A Variant of Unknown Significance

swangThe Kid bounds up the stairs from the basement, followed close behind by his speech therapist. She enters the kitchen, shaking her head and grinning. “I can’t believe it,” she says.

A professional, and she can’t believe it. But isn’t that how miracles work?

We start talking about all he’s doing, seemingly overnight–four years and overnight–and because this is someone who knows him, I can say it: that none of the labels have ever quite fit, that pardon my humble and biased opinion but he transcends them. That it’s just starting now, but I can see glimpses down the road–that he will continue to surprise us all; that he has been made a certain way for a certain purpose and he will do amazing things.

You know. Just some thoughts.

She tells me with tears in her eyes that she has the chills, and I think about how being his advocate, it has been in moments of screaming and crying and holding him down, but it has also been in moments like this. He peeks at us around the corner, smiling as if he knows.

I think he might.

The call comes after five on a weekday afternoon, and when she tells me she’s from the genetics testing center, I scramble for a pen and paper, taken by surprise as I always am when it comes to him, and she speaks the words as I write them. Chromosomal deletion. Variant of unknown significance. We haven’t seen this exact thing before.

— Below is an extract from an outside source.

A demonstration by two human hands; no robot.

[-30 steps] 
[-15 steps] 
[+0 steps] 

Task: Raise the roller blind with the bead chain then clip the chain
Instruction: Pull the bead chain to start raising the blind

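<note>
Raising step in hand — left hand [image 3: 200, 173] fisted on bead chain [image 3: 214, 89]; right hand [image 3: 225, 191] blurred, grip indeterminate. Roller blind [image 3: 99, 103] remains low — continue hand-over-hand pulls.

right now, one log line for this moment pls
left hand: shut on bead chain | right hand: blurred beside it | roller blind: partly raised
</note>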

I’m getting used to hearing that last part.

There are people in white coats with microscopes and thick, heavy books–I’ve been one of them–and they have explanations and diagnoses and reasons. And sometimes they don’t. The various forms of shrugged shoulders that we’ve seen and heard–not determinable, further testing needed, it’s a mystery–these words are supplied as though the reason is hiding in a microscope or a book or on a chromosome, a deletion that explains what is diagnosable as a mistake.

I have to be polite, have to wait until I’ve left the office or hung up the phone, then laugh along with the unexplainably healed, with the blind who got their sight back. Because this may be a lot of things, but it is no mistake. A piece of genetic material missing, a deviation from typical on a sliver of chromosome, and I’m done chasing down reasons when I already have an Answer.

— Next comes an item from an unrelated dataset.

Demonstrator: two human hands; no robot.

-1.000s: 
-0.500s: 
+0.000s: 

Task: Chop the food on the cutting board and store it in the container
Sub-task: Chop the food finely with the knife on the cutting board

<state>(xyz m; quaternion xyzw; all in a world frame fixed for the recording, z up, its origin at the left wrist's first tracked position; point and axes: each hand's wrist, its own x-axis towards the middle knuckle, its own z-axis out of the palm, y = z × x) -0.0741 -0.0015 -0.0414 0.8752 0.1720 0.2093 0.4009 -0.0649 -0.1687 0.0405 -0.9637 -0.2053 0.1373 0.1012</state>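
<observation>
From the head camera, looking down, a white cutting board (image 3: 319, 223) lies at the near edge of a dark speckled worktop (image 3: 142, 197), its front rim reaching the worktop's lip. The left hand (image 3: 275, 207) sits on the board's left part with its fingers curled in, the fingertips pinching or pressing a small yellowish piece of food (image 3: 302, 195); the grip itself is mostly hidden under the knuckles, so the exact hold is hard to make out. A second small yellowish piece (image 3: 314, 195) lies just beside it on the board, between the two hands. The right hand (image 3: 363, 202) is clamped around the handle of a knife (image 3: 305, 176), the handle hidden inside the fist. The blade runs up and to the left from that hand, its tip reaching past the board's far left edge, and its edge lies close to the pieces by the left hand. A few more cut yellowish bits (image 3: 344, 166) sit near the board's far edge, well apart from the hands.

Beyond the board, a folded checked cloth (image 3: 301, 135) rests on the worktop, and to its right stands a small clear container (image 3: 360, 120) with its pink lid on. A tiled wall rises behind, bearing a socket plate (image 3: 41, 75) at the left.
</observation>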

Grace adds what is needed and takes away what is not. He was made this way, love writing the code for each gene as surely as I type these words, and so much more beautifully: a masterpiece with a creator. This story, changing people. Changing me.

Unknown significance? Only because the story is still being told. Only because so much remains to be seen. But not because we’re waiting on a microscope. We’re watching a life unfurl.

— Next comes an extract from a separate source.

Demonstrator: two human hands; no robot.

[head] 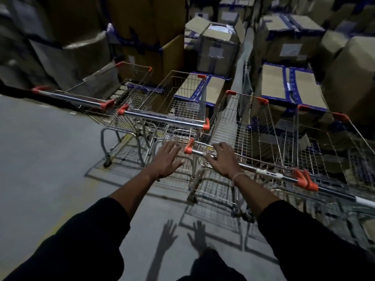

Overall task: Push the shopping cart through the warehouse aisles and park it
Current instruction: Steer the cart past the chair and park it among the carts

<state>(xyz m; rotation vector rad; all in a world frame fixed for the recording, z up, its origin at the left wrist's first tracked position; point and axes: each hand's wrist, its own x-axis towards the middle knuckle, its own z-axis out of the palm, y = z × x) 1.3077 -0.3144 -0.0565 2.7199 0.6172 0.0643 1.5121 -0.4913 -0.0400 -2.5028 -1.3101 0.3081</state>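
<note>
Several wire shopping carts with chrome handles and orange end caps stand side by side against stacked boxes. The cart right in front of me [227, 126] has its handle bar [249, 168] running from centre to lower right. My right hand [222, 160] hovers flat over the left part of that bar, fingers spread, not wrapped around it. My left hand [167, 159] floats open to the left of the bar's orange end cap [188, 148], holding nothing. The middle cart [178, 102] and the leftmost cart [113, 92] sit beside it.
Cardboard boxes with blue tape [290, 84] are stacked behind and to the right of the carts. Tall cartons [146, 33] rise at the back left. Grey concrete floor [50, 159] spreads to the left and under me. More carts [328, 151] crowd the right edge.
</note>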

Three Christmases ago, sleep-deprived and hormonally assaulted, I gazed at his tiny face, so full of possibility. Over the trio of years I’ve wondered if those possibilities had diminished. If our dreams had become limited, our hopes unfounded.

Nope.

This year I see that same face and watch the mouth painstakingly sound out letters and words. This is not easy for him. Few things worthwhile ever are–easy, I mean. But it’s happening, one step at a time, each of those steps drawn out so we can see them. So we can witness the miracle. We are beholding him: a gift. And it’s just so undeservedly beautiful, how it has all started between his birthday and Christmas, this advent of words…and yet, how it started so long ago, with the advent of a different Word, of another boy who didn’t fit in and to whom labels would not stick. Words coming together beyond our sight, letters chaining in darkness until the light arrives, slowly at first, then so brightly and abundantly it’s just everywhere: the cracking of night to let the variations in, scattering and joining in patterns beyond what I could have ever imagined.